Наконец извозчик подвез ее к какому-то деревянному крылечку на узкой улочке и сказал:
— Это последняя.
Ксения энергично взбежала по лестнице. В коридоре за столиком дремала дежурная. На вопрос Ксении о номерах, она пробормотала что-то непонятное и куда-то пошла.

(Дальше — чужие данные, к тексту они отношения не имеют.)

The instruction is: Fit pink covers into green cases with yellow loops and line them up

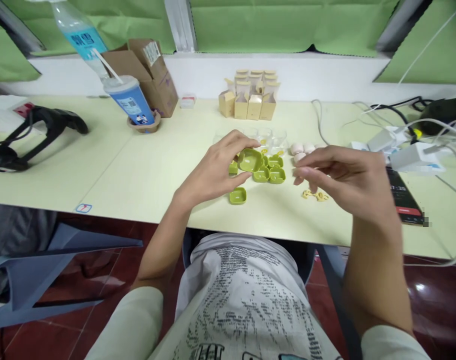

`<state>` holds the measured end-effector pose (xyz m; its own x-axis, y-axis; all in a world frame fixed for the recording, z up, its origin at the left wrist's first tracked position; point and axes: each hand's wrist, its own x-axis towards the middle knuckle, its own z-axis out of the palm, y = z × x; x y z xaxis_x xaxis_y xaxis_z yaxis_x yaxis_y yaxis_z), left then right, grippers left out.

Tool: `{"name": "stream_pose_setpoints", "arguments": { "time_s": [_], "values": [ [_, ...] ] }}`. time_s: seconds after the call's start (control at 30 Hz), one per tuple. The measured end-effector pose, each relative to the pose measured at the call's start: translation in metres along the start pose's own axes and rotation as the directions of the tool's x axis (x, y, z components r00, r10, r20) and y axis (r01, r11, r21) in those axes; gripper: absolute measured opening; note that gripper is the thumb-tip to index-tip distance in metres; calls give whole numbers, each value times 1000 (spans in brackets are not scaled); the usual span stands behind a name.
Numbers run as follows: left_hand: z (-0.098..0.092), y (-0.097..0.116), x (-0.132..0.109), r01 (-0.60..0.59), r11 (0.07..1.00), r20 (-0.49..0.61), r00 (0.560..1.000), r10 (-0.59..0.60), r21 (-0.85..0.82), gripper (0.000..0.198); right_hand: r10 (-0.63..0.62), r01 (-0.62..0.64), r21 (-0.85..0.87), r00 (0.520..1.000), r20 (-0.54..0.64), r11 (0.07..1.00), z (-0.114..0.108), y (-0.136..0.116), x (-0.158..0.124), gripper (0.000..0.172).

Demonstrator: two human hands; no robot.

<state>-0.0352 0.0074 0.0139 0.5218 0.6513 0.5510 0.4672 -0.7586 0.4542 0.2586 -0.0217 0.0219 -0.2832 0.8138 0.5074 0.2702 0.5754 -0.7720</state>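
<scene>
My left hand [216, 167] pinches a small green plastic case half [250, 159] between thumb and fingers, lifted just above the table. Several more green case halves [273, 174] lie right of it, and one green case half [237, 195] lies apart, nearer me. My right hand [342, 175] hovers to the right with fingers curled together; whether it holds something is unclear. Small yellow pieces [315, 195] lie beneath its fingertips. Pale pink rounded pieces [302, 148] and clear plastic shells [267, 136] sit just beyond the green halves.
Small tan cartons [250, 97] stand at the back. A blue cup with a straw [132, 102], a water bottle [78, 32] and a cardboard box [153, 75] are back left. A black scanner-like device [33, 132] lies far left. Phone [402, 200], chargers and white cables [411, 150] crowd the right.
</scene>
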Motion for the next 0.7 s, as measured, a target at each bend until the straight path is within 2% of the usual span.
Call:
{"name": "stream_pose_setpoints", "arguments": {
  "time_s": [0.07,0.17,0.3,0.4,0.53,0.63,0.7],
  "values": [
    [4,1,1,-25,999,-6,1000,25,-30,46,-60,61,37,997,-43,997,13,3,3,8],
    [6,2,1,-43,993,29,998,47,-107,56,-178,177,-34,984,-29,984,25,2,6,14],
    [7,4,1,-1,973,105,994,26,-229,61,-285,285,-51,958,-3,957,33,-2,5,23],
    [4,5,2,52,948,173,985,4,-315,66,-370,362,-146,929,-30,921,34,0,4,24],
    [-2,3,3,164,864,298,955,-18,-476,73,-494,483,-259,869,26,836,34,7,6,21],
    [-6,0,4,261,805,387,921,-43,-532,76,-597,601,-251,796,101,759,36,12,8,22],
    [-8,-2,4,294,786,405,912,-61,-544,78,-646,661,-263,748,150,703,39,13,9,21]
  ]
}}
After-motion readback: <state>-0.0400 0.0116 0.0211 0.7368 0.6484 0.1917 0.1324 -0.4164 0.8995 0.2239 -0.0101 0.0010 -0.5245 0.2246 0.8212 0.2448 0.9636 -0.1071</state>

Наконец из глубины коридора выплыла жирная белобрысая женщина в пестром капоте. Прищурившись, она остановилась перед Ксенией.
— Номеров у нас нет.
— Ну хоть уголок какой-нибудь у вас найдется?—оказала с отчаянием Ксения.— Я просто не знаю, куда мне деваться! Я только что из степи... Мне даже переодеться негде!
Все еще щурясь, женщина оказала:
— Есть один номер... Только он без окон.
— Ах пожалуйста, дайте мне его!
— А у вас... документы... есть?—спросила женщина.
— А как же!—'Ксения торопливо полезла в сумку.— Вот паспорт, а это — служебное!..
Женщина долго читала ее удостоверение.
— Луша,—сказала она наконец дежурной,— проведи инструктора облземуправления в шестнадцатый номер. А вы... завтра утром сдайте паспорт на прописку...— И она уплыла в глубь коридора.
— Пожалуйте!—Луша распахнула перед Ксенией дверь.
— Но здесь целых два окна...— недоумевая, сказала Ксения.
— Шестнадцатый номер, изволите видеть сами,— улыбнулась Луша.— А если я вам понадоблюсь, вот звонок.
— А я и не знала, с чего начинать,— пробормотала Ксения.— «Безобразие! Бумажкам верят гораздо больше, чем человеку! Но... Подожди ругаться! А разве в Давсте ты сама не попросила бумажку о том, что председатель отказывается от работы?.. Но там я действовала по инстинкту самосохранения, а здесь что?»
Она подошла к зеркалу; на нее глянула худая, бронзовая, пыльная и несколько заносчивая фигура. Одежда рыжая и рваная.
— Да-а... у нее тоже был инстинкт самосохранения... Без бумажки я, честное слово, хулиган с большой дороги!
Ксения скинула рюкзак и, раскрыв чемодан, достала умывальные принадлежности, чистое белье и направилась к умывальнику, но внимание ее привлек шум улицы.
Она подошла к раскрытому окну. На улице, вместо привычных лягушек, урчали автомобили.